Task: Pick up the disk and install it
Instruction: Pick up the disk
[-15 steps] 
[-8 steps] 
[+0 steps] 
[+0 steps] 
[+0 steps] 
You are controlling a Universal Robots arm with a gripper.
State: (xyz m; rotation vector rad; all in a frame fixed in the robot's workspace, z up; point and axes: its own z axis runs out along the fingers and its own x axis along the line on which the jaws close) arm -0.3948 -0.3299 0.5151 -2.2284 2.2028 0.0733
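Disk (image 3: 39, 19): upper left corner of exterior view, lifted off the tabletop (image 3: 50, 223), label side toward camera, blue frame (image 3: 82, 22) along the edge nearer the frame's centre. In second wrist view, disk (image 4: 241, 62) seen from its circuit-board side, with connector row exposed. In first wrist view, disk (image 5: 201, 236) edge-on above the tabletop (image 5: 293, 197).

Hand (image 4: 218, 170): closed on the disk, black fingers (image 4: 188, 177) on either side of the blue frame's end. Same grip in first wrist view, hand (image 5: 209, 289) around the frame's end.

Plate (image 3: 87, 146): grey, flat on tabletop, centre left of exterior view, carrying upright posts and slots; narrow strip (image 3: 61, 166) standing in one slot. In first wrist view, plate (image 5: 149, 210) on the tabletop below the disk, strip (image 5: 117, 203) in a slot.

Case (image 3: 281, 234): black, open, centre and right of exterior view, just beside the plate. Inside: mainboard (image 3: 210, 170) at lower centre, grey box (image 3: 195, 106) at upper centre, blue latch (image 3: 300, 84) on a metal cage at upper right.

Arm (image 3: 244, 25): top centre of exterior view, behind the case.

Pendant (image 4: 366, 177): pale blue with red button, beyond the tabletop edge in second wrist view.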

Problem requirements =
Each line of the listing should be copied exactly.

Solution to this exercise =
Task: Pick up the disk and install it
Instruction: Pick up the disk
[-15 steps] 
[-8 steps] 
[+0 steps] 
[+0 steps] 
[+0 steps] 
You are controlling a Universal Robots arm with a gripper.
State: (xyz m; rotation vector rad; all in a frame fixed in the robot's workspace, z up; point and axes: its own z axis runs out along the fingers and its own x axis along the line on which the jaws close) arm -0.3948 -0.3299 0.5151 -2.2284 2.2028 0.0733
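Disk (image 3: 39, 19): upper left corner of exterior view, lifted off the tabletop (image 3: 50, 223), label side toward camera, blue frame (image 3: 82, 22) along the edge nearer the frame's centre. In second wrist view, disk (image 4: 241, 62) seen from its circuit-board side, with connector row exposed. In first wrist view, disk (image 5: 201, 236) edge-on above the tabletop (image 5: 293, 197).

Hand (image 4: 218, 170): closed on the disk, black fingers (image 4: 188, 177) on either side of the blue frame's end. Same grip in first wrist view, hand (image 5: 209, 289) around the frame's end.

Plate (image 3: 87, 146): grey, flat on tabletop, centre left of exterior view, carrying upright posts and slots; narrow strip (image 3: 61, 166) standing in one slot. In first wrist view, plate (image 5: 149, 210) on the tabletop below the disk, strip (image 5: 117, 203) in a slot.

Case (image 3: 281, 234): black, open, centre and right of exterior view, just beside the plate. Inside: mainboard (image 3: 210, 170) at lower centre, grey box (image 3: 195, 106) at upper centre, blue latch (image 3: 300, 84) on a metal cage at upper right.

Arm (image 3: 244, 25): top centre of exterior view, behind the case.

Pendant (image 4: 366, 177): pale blue with red button, beyond the tabletop edge in second wrist view.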

The work on this exercise is done.